After going through the data below, state how many lines contain "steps", and nothing else.

::::::

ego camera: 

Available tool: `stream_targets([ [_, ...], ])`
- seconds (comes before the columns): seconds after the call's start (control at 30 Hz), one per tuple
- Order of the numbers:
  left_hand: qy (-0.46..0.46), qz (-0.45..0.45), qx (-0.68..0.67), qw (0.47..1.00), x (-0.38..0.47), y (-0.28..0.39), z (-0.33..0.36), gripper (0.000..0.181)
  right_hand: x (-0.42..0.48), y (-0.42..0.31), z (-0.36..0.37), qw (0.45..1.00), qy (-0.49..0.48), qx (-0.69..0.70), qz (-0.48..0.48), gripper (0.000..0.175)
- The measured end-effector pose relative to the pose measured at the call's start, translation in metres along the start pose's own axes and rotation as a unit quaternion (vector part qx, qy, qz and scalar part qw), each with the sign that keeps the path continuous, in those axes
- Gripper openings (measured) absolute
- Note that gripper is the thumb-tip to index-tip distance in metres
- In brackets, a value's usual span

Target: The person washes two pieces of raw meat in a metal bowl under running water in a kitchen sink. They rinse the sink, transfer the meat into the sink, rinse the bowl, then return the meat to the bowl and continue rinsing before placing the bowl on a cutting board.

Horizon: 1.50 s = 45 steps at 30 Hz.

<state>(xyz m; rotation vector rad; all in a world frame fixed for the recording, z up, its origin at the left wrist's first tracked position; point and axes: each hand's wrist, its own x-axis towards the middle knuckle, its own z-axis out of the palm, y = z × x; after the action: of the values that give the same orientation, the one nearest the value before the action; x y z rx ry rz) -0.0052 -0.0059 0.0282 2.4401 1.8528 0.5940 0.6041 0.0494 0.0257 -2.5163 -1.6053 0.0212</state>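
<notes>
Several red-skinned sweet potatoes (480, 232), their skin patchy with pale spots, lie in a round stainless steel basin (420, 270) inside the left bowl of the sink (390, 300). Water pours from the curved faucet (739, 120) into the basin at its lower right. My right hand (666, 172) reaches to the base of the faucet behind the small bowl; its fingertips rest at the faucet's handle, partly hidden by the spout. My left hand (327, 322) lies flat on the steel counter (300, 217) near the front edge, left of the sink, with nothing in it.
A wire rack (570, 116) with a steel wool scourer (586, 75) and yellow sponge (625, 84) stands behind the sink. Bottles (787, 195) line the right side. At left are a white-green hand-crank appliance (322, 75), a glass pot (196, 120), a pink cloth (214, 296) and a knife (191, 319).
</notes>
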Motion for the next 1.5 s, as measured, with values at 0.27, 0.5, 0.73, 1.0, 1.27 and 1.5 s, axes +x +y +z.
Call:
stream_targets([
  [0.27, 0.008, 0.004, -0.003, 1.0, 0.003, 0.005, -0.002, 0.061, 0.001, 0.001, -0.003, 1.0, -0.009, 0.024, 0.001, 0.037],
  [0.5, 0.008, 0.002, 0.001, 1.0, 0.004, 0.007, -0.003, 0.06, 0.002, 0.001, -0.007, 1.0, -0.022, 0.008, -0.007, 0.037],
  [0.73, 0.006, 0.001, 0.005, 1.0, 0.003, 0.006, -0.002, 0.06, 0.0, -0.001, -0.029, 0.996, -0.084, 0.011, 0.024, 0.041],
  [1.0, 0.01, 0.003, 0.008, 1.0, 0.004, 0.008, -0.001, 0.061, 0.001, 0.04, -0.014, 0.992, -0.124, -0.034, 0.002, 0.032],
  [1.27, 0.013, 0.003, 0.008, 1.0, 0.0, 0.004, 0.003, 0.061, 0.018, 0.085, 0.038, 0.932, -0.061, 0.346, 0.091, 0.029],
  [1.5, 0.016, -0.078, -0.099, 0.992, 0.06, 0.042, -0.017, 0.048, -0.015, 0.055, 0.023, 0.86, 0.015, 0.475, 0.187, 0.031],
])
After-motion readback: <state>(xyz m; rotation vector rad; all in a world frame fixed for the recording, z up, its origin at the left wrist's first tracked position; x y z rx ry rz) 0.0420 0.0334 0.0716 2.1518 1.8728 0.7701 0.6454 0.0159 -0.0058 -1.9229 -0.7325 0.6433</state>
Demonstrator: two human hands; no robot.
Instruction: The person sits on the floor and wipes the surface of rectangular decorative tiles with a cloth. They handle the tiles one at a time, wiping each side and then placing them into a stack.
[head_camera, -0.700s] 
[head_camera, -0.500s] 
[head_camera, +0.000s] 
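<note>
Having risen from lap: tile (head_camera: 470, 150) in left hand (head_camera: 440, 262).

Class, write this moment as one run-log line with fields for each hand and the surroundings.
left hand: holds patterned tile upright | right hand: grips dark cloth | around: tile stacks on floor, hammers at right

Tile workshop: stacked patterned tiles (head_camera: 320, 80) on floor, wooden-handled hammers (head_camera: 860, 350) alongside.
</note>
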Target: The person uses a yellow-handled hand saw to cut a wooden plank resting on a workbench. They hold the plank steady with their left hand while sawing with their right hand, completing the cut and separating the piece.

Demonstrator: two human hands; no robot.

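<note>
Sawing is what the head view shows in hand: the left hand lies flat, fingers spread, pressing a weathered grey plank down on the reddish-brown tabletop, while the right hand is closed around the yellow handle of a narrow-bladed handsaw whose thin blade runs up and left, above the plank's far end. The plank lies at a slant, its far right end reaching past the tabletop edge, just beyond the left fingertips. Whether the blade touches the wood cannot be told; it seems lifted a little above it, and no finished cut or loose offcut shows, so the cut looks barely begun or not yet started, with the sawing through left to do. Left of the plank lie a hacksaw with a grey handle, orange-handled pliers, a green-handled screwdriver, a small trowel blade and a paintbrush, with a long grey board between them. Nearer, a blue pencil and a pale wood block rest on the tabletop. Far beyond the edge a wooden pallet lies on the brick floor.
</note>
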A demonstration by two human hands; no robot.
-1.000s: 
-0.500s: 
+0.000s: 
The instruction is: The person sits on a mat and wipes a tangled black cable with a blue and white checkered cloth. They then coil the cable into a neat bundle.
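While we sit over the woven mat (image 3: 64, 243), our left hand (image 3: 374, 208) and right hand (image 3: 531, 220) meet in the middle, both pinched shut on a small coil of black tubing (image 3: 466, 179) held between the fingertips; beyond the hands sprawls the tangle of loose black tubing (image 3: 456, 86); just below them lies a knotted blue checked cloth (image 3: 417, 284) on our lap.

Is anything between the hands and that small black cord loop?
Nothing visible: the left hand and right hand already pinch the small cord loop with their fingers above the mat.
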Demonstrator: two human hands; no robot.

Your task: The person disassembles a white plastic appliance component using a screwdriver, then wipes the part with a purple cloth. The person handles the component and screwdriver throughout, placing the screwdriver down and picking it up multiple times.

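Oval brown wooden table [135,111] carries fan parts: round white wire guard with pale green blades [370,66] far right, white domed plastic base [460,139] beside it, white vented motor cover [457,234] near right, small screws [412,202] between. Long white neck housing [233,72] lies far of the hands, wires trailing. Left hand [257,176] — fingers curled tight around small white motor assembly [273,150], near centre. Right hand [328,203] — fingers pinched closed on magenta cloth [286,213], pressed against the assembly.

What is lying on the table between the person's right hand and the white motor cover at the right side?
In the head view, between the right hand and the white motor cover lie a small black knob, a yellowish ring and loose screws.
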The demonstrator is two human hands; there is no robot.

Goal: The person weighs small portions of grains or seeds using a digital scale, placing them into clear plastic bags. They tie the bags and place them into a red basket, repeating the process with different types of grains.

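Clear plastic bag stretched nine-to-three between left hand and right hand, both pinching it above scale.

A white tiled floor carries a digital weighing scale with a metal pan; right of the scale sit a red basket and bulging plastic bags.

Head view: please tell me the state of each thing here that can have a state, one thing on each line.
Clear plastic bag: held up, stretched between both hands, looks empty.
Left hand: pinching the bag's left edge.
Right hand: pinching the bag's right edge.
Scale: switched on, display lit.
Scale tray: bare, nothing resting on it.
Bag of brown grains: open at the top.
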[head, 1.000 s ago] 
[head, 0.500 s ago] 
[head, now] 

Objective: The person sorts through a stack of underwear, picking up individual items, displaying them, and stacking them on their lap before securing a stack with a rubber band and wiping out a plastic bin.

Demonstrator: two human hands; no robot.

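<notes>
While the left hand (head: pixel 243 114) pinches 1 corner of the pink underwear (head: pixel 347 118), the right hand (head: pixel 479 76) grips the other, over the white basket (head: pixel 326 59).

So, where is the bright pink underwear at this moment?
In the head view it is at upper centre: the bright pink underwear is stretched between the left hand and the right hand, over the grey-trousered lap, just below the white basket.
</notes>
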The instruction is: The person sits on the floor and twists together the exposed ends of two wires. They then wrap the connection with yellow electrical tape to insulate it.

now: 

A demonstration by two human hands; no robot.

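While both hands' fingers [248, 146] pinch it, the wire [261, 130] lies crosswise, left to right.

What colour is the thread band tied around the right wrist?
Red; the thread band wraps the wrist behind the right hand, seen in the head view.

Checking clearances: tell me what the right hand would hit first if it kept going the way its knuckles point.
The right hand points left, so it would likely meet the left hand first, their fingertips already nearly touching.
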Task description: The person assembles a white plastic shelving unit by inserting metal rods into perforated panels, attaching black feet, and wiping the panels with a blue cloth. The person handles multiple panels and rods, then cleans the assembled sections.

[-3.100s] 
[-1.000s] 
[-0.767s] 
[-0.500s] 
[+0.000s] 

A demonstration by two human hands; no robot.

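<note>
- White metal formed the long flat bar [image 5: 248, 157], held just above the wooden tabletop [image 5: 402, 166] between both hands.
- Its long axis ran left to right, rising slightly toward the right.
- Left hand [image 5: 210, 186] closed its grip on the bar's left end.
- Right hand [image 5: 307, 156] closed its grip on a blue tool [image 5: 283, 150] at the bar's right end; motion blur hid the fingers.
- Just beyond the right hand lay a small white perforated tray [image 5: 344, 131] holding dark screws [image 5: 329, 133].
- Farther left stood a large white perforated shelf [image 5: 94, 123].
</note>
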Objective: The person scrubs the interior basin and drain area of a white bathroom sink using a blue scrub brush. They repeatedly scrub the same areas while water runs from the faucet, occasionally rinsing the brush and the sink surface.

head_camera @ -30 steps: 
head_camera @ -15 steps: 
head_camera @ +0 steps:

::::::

> OUTPUT FOR THIS TASK
4